Since his schedule is more flexible than mine, he is the one to drop off forgotten water bottles, nap mats, checks, and snacks. He’s the one who reminds Jack how lucky he is to have me for a mother when I do things like make Jack eat fruits and vegetables. I remind Jack how lucky we are to have Alex, because Jack doesn’t remember what things were like before. I do.
Even though we started out well enough, Jack’s father and I were not meant to last. We got married in the summer of 2014 and the shock of the perceived responsibility took a toll on Jack’s father. We also have very different beliefs that only became apparent during the 2016 election cycle, in addition to a treatment-resistant substance abuse problem. Before Jack’s father and I separated, we spent a great deal of time avoiding each other. On his father’s days off, I would find public places for Jack and I to hang out for long periods of time. Jack and I spent a lot of time in parks and libraries because we were not able to be at home when his father was around. When Jack’s father and I separated, he refused to leave our shared house, so Jack and I lived with generous friends for six months.
When Jack and I moved back into our house, I was a single mother with sole custody and sole responsibility. It was lonely and exhausting in a way that I cannot really adequately describe now that it’s over. I tried and failed to sell my house. I had trouble managing all the bills on my own, so I took on private patients and taught a university class in addition to my full-time job as an agency therapist. This was on top of managing a household and a small child by myself. I had no family in the area and while Jack’s father’s family offered help, they rarely came through.
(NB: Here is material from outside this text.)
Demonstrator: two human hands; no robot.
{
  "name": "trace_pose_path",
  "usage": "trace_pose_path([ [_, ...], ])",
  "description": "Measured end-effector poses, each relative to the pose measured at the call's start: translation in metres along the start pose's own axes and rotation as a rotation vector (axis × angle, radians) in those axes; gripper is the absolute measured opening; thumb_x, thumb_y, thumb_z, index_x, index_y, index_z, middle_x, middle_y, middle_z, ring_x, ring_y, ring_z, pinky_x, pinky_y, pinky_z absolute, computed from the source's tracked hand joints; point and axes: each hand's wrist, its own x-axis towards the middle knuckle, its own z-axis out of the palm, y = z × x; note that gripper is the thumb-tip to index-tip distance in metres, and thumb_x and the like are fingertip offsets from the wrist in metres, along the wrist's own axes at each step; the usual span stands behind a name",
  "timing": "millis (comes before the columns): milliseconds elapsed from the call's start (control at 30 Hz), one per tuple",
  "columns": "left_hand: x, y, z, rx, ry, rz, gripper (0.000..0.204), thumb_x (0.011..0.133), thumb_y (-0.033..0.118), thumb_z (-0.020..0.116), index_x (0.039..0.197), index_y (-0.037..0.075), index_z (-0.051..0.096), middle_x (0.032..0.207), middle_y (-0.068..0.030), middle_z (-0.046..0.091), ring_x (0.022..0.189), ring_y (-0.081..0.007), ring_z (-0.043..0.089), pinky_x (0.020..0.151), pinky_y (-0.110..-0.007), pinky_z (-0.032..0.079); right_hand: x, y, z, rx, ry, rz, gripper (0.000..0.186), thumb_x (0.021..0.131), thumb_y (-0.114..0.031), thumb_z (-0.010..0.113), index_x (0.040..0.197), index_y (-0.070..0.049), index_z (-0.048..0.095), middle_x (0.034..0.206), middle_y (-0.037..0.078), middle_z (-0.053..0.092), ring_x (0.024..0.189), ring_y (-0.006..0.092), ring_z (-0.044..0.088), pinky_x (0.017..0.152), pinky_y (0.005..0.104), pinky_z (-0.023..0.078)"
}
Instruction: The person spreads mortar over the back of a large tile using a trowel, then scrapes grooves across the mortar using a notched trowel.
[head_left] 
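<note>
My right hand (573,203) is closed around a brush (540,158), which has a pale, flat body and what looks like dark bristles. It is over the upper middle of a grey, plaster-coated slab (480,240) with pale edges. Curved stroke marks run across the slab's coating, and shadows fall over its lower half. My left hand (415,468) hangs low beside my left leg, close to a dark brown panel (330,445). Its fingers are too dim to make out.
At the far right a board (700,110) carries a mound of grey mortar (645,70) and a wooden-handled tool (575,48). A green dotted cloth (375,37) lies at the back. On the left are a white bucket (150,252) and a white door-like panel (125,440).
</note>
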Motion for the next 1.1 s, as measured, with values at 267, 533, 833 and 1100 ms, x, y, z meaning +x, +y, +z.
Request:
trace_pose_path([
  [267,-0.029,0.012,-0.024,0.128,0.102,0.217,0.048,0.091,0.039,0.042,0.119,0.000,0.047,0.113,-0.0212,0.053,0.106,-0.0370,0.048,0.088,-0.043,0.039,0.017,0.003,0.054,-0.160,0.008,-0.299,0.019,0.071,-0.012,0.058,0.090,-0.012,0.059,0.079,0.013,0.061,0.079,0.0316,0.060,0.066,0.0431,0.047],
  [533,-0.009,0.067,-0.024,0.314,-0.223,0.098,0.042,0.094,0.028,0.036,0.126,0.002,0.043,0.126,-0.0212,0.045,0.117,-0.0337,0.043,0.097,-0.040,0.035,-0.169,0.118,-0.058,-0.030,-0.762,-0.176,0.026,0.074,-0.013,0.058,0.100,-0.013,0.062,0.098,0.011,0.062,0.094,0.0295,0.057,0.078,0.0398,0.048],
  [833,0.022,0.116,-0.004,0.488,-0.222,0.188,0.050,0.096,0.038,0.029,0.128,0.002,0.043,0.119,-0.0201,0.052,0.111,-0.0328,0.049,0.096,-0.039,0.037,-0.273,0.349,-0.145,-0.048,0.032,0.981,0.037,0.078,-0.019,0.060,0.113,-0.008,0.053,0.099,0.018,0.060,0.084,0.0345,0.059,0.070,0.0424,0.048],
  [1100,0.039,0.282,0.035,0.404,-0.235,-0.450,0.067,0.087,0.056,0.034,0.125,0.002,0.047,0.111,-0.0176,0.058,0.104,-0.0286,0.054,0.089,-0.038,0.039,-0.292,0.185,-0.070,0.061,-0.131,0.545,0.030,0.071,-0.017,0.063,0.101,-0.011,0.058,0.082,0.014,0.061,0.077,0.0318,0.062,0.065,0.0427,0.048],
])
I was quickly burning out at work under the strain and it was reflected in the quality of care I provided to myself, my patients, and my son.
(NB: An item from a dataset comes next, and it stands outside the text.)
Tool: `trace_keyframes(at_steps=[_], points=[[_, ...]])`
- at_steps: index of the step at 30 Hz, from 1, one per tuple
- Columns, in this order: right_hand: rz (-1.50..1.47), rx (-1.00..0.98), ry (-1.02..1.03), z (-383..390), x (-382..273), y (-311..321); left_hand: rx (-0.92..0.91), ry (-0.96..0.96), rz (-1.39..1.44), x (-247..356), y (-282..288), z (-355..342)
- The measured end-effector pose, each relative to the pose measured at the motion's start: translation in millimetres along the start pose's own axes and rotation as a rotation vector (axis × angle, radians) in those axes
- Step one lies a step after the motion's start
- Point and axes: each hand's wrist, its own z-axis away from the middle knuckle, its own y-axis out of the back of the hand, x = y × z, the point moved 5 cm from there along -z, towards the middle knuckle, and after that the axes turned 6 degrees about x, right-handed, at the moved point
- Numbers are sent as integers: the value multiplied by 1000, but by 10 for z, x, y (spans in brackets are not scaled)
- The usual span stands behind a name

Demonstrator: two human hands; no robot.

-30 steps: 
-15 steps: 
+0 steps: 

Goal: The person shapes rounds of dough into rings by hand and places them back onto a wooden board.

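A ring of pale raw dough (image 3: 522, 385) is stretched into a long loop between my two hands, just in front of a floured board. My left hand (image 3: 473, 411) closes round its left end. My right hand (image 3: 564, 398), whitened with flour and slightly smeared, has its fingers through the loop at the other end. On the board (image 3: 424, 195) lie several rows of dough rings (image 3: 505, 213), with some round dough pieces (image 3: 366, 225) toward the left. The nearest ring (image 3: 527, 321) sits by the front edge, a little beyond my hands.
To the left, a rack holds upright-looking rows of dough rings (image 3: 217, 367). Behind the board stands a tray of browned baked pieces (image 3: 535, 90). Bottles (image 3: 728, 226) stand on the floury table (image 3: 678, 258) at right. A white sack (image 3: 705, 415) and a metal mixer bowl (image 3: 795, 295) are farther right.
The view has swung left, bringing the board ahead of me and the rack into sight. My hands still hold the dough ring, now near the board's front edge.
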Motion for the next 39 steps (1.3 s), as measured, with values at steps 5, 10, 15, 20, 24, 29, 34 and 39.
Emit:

Things began to turn around in the spring the year after I left Jack’s father. I got a better job and was able to close my private practice. I got used to the new rhythm of our lives and took the house off the market. I also started dating an old friend, Alex. Alex had always wanted children, and him returning to my life when he did was an answered prayer.
It’s Wednesday night. Alex, Jack, and I are on the couch eating pizza and watching a Marvel movie. The time Jack’s father is supposed to call comes and goes—he’s not able to call tonight because of work. In River Ridge, our night continues as any other. We hang out on the couch and finish the movie just in time for bath, prayers, and bed. Jack tells Alex, “you’re my best pal, Daddy.”
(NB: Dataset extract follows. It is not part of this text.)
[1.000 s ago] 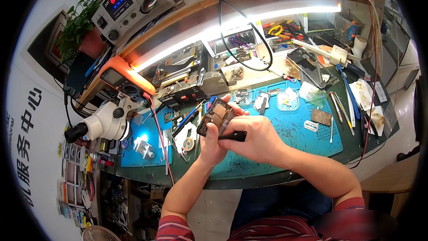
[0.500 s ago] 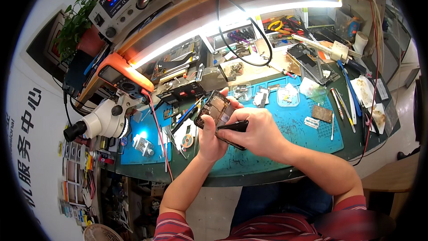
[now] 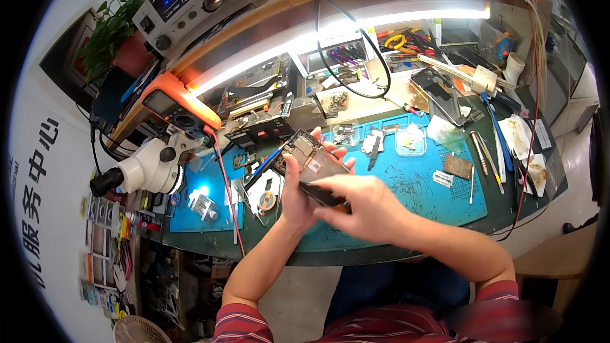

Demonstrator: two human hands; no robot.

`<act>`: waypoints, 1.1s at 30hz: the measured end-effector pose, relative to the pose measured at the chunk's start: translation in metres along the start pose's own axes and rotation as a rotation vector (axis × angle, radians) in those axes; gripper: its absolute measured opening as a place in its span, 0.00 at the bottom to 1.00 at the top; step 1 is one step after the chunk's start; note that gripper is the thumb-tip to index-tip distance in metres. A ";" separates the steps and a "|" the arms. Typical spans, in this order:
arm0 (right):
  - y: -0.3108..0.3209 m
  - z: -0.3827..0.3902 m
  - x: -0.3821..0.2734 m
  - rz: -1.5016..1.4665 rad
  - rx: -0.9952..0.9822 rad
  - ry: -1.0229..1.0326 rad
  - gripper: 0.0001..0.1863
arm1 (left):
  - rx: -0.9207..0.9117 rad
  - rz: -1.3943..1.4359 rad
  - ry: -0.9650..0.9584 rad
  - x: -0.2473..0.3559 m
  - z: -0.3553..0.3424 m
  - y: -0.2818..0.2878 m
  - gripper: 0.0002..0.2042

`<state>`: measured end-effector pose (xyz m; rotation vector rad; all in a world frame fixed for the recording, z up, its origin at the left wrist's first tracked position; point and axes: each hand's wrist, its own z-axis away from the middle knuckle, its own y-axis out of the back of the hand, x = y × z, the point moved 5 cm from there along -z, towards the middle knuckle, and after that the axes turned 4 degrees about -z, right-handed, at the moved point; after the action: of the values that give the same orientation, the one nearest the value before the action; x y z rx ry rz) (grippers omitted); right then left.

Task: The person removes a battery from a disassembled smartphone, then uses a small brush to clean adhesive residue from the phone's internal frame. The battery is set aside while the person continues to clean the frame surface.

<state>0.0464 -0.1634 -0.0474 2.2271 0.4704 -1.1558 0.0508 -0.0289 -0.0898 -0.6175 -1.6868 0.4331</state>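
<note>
An opened phone (image 3: pixel 311 159), its inner boards and a grey panel showing, lies tilted in my left hand (image 3: pixel 297 197). The left thumb presses along its near edge, and the fingers curl round the far side. My right hand (image 3: pixel 368 206) is at the phone's lower end, thumb and forefinger closed about a black flat piece (image 3: pixel 323 195). Whether that piece is apart from the phone or part of it I cannot tell, as the fingers cover much of it. Both hands are above the near edge of the blue work mat (image 3: pixel 406 200).
A microscope (image 3: pixel 143 171) and an orange multimeter (image 3: pixel 181 105) stand at the left. On the mat are a clear tray of small parts (image 3: pixel 411 140), a razor blade (image 3: pixel 443 179) and a cotton swab (image 3: pixel 472 185). A black cable (image 3: pixel 352 82) loops down from above.
My right hand has shifted slightly down, and its fingers now reach over the phone's lower end. The black piece raised in its pinch before is now lower, and more of the grey panel shows.
</note>
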 end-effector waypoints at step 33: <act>0.015 -0.015 0.006 0.674 0.316 0.458 0.06 | 0.084 0.195 0.133 0.008 0.010 0.000 0.34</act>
<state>0.0672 -0.1645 -0.0403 2.6158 -0.3140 -0.3823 0.0400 -0.0235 -0.0852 -0.7360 -1.4812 0.5863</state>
It makes some of my family members uncomfortable that Jack calls Alex “Daddy,” because he and Jack are not blood relatives. They believe that Jack’s father is somehow being cheated because I am not giving him infinite time to decide if he wants to be in Jack’s life or not. My family lives out of state, and so are not aware of the day-do-day issues I deal with. They are as helpful as they can be, but they cannot rise to daily challenges. They don’t see how quickly Jack is growing and how much he’s benefited from having Alex in his life.
I believe that there is a difference between a biological father and a daddy. Father is a hereditary title, while daddy is a job description. A father contributes to you genetically. A daddy helps you grow. For many kids, their father and daddy are the same person, but that isn’t the case for all children, and it isn’t the case for Jack. Simply put, Jack would not have the same quality of life without Alex.
Alex is the one who makes me be a better parent by making sure I keep my boundaries with Jack. Alex is the one who makes sure that Jack isn’t indulged all the time and has responsibilities appropriate for a five-year-old. I believe the more helpful adults in Jack’s life, the better, regardless of what they’re called.